Copy the records below word for word, from the first line through the line that contains "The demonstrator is", and leave out any pictures.

┄┄┄┄┄┄┄┄┄┄┄┄┄┄┄┄┄┄┄┄

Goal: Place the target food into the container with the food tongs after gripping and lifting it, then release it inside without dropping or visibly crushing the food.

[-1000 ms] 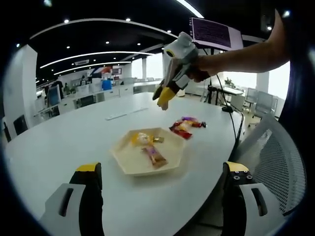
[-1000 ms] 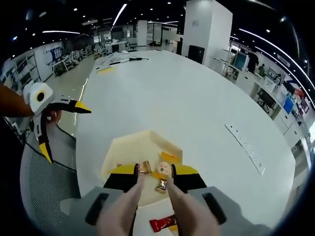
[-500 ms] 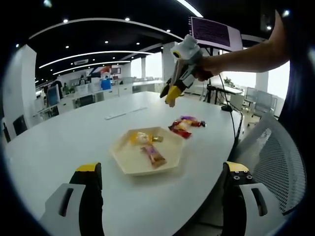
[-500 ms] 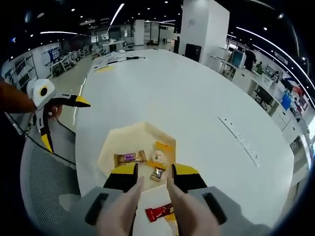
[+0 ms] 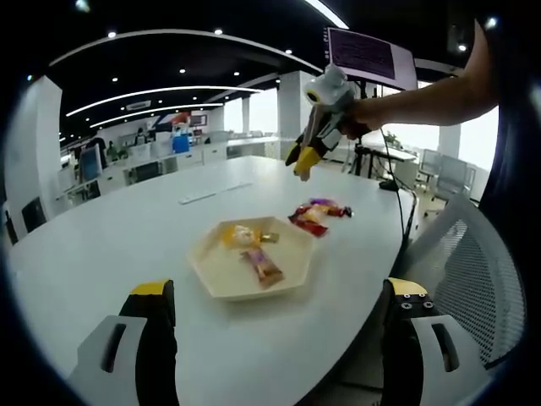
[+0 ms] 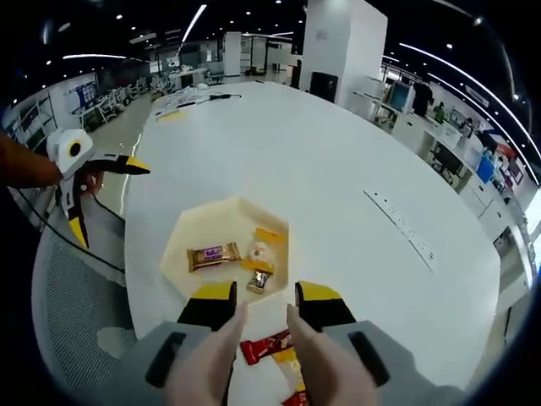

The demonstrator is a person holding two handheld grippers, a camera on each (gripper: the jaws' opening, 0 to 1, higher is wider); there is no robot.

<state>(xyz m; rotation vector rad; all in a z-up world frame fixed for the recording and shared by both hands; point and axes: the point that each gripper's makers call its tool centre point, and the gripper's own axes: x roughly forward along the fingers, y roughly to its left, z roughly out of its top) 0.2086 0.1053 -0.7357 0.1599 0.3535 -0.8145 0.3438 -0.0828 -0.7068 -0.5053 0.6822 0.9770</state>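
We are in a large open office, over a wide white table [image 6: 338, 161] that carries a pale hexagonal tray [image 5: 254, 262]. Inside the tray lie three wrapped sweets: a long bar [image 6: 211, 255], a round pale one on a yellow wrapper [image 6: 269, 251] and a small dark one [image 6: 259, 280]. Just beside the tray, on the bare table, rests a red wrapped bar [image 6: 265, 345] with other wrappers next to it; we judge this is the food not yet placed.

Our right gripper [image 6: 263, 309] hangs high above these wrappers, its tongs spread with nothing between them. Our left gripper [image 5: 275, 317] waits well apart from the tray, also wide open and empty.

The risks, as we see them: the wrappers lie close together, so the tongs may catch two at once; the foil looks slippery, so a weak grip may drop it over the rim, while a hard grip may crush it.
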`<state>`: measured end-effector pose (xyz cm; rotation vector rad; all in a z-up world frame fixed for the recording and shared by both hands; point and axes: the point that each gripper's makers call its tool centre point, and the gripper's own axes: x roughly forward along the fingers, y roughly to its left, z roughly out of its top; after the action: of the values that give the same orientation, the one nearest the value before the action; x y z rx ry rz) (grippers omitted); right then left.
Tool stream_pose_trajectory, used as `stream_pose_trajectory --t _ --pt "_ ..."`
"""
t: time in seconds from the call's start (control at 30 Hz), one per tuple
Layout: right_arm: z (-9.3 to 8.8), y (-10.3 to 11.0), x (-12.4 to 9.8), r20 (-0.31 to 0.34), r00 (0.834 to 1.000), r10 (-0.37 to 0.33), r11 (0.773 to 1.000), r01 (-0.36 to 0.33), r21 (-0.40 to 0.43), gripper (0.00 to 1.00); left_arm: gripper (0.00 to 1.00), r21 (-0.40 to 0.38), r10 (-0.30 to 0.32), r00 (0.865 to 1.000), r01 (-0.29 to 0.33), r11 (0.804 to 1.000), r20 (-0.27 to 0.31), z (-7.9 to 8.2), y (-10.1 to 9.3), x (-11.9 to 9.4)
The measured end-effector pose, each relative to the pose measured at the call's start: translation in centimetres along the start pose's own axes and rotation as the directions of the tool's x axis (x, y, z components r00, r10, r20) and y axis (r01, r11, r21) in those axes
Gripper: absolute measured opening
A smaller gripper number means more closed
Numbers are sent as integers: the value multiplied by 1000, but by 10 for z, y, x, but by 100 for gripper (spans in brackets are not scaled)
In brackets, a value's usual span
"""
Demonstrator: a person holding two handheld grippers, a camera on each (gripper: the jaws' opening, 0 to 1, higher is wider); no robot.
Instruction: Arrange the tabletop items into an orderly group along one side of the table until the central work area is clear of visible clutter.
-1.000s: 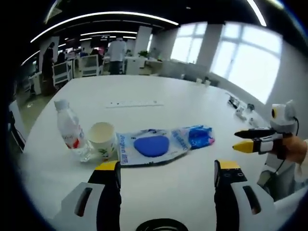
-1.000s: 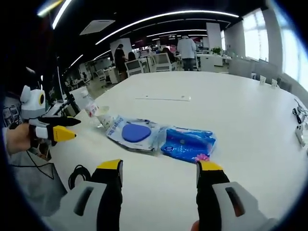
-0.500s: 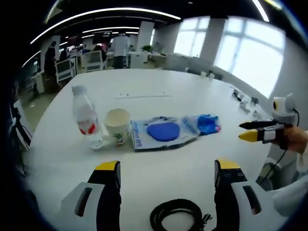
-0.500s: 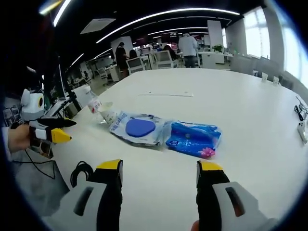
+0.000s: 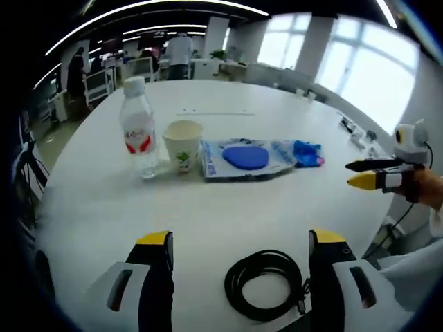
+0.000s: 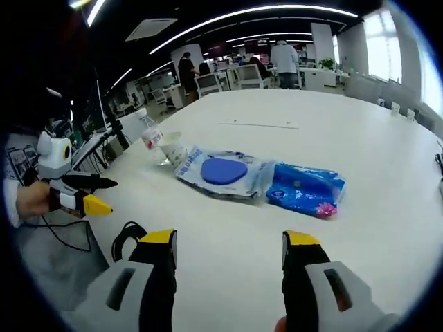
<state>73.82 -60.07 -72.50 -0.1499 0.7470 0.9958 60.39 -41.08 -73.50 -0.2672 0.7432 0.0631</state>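
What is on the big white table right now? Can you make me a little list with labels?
table: white table, large, rounded edge
bottle: clear water bottle, upright, cap on
cup: paper cup, upright, just beside the bottle
clear packet: clear packet lying flat, blue oval inside
blue packet: blue packet, lying beside the clear one
cable: black coiled cable, near the table's edge
left gripper: open, holding nothing
right gripper: open, holding nothing
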Motion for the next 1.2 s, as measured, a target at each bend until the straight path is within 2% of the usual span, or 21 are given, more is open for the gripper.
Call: stream_pose_trajectory --t 0.13,0.37,0.67,0.73,0.9,1.03,1.2 --pt "-4 10 5 -19 1000 17 1000 -17 -14 59 76 -11 18 1000 -18 1000 -9 -5 7 0" --pt "-8 33 16 -35 998 60 997 -62 -42 57 73 -2 20 999 -21 1000 -36 -17 8 1" --pt "-26 69 35 -86 988 124 989 -130 -69 55 70 -8 22 996 -23 1000 -90 -39 6 4" --pt "-32 75 43 -95 986 141 987 -148 -70 54 70 -1 31 994 -31 1000 -106 -44 6 3" --pt "-51 101 48 -143 970 197 974 -210 -82 49 69 -5 32 990 -33 999 -138 -55 3 3" --pt "-59 114 54 -164 959 230 968 -243 -66 49 67 2 40 985 -40 999 -168 -65 4 6" --pt "-63 128 58 -191 949 252 961 -269 -69 48 64 -9 37 984 -39 999 -175 -67 3 7"
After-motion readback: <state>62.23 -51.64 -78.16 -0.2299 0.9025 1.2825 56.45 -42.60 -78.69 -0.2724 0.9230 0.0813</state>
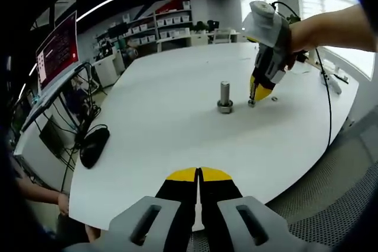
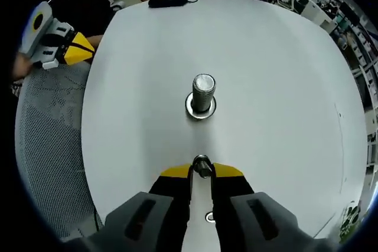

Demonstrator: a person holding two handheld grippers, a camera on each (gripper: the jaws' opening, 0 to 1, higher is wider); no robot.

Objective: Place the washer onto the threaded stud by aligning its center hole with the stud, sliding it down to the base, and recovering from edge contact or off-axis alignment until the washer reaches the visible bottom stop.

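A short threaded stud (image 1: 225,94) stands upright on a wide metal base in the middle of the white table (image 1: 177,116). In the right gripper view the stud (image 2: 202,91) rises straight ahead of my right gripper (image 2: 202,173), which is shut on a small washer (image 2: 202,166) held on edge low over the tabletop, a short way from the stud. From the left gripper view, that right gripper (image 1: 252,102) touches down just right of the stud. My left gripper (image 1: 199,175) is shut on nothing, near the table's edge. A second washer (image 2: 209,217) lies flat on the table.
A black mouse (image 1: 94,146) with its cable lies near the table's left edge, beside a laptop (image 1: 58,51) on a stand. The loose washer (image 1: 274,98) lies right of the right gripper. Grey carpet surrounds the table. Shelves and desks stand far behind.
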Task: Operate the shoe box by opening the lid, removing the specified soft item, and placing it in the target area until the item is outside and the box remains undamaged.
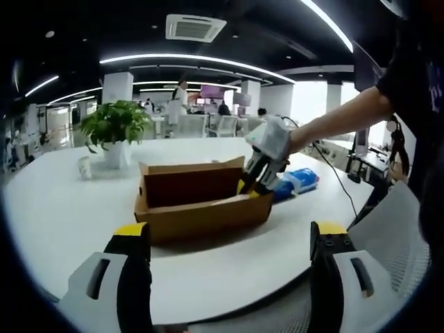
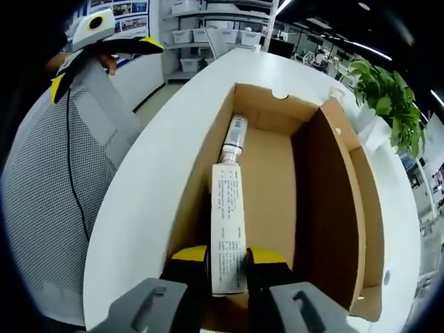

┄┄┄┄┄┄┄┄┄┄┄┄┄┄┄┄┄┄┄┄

Your solution -
Goal: Place the target food into the container with the food tongs after gripping and lifting it, then release it inside without dropping or visibly crushing the food.

[-1000 ms] 
[-1000 ms] 
[-500 ms] 
[-500 ms] 
[+0 ms] 
[+0 ms] 

The demonstrator is a person holding two handheld grippers, a camera on each (gripper: the jaws' opening, 0 to 1, higher is wider); there is no robot.

The output has been given in full.